Folkers played in his final big league game on June 8, 1977.

==Career statistics==
Overall in the majors, Folkers went 19–23 with a 4.11 ERA in 195 games. He gave up 416 hits in 423 innings of work, along with 170 walks, 40 home runs, 207 runs and 193 earned runs. Of the 28 games he started, he completed five of them. He had seven career saves.

He batted only .143 in 77 career at bats. Of the 11 hits he collected, only one was for an extra base hit—it was a double off Bob Forsch and his former team the Cardinals on August 8, 1975. He drove in six runs in his career, scored three and walked four times. He struck out 28 times.
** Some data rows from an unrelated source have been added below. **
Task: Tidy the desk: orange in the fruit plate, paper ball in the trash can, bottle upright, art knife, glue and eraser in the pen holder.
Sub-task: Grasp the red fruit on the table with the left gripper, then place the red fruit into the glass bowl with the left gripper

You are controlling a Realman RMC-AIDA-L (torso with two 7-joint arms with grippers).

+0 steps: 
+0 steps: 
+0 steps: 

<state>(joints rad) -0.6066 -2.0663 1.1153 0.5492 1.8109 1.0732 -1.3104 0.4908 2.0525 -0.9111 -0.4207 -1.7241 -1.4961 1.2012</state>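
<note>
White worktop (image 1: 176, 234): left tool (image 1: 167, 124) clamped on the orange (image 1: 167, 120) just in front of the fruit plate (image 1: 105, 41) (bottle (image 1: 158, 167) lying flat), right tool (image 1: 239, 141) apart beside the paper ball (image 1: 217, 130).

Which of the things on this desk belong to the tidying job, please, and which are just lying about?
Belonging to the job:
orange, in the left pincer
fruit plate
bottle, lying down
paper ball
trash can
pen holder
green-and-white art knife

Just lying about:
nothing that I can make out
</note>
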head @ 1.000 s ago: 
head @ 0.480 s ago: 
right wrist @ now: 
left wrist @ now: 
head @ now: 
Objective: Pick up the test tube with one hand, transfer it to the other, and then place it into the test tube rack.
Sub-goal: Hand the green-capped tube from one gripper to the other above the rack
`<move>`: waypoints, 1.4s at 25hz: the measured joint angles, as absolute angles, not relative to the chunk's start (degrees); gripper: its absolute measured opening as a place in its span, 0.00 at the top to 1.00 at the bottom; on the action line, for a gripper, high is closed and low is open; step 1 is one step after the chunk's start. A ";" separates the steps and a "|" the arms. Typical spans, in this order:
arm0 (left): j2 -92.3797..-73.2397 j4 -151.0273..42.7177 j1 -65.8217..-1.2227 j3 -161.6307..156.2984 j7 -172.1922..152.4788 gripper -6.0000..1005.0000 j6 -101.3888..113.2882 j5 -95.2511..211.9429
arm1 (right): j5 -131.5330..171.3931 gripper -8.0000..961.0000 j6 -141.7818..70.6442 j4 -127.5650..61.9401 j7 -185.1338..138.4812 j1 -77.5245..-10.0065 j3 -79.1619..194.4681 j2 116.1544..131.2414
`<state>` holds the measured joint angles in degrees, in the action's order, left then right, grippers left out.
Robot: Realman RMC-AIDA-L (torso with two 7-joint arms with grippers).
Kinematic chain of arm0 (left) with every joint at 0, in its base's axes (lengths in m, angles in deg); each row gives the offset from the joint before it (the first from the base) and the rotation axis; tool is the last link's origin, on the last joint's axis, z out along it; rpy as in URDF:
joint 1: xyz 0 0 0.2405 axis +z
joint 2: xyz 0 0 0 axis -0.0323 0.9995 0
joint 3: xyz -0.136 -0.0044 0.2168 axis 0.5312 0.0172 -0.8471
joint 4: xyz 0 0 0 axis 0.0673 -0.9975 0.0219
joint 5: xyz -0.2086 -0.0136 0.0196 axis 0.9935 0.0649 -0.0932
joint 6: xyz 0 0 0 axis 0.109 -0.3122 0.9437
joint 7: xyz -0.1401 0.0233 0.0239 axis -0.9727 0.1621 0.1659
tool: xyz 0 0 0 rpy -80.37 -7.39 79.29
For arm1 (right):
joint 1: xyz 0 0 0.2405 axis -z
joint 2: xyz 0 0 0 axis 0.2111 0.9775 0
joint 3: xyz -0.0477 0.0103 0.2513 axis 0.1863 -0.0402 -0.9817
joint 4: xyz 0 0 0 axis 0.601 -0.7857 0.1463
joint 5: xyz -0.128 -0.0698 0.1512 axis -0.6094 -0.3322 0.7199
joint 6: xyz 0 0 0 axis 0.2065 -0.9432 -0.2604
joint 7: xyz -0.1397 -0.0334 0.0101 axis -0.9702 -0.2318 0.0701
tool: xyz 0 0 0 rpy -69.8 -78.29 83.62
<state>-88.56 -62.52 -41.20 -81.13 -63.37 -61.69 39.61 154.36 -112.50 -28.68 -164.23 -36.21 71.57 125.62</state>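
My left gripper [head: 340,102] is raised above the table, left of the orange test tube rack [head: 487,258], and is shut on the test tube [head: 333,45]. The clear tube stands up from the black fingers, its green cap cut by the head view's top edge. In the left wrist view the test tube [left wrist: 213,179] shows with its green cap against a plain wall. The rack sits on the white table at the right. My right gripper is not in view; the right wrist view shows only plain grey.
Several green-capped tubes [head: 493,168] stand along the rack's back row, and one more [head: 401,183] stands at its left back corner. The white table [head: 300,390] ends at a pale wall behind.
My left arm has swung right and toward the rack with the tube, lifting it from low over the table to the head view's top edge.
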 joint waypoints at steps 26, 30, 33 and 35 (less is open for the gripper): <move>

As a fielder, he committed five errors in his career for a .941 fielding percentage.

==Personal life==
Folkers currently lives in Bradenton, Florida. He served as a pitching coach at Eckerd College between 1988 and 1992, and later in the St. Louis Cardinals' farm system. He is probably best remembered for a line by the Padres' malaprop-prone broadcaster Jerry Coleman: "Rich Folkers is throwing up in the bullpen."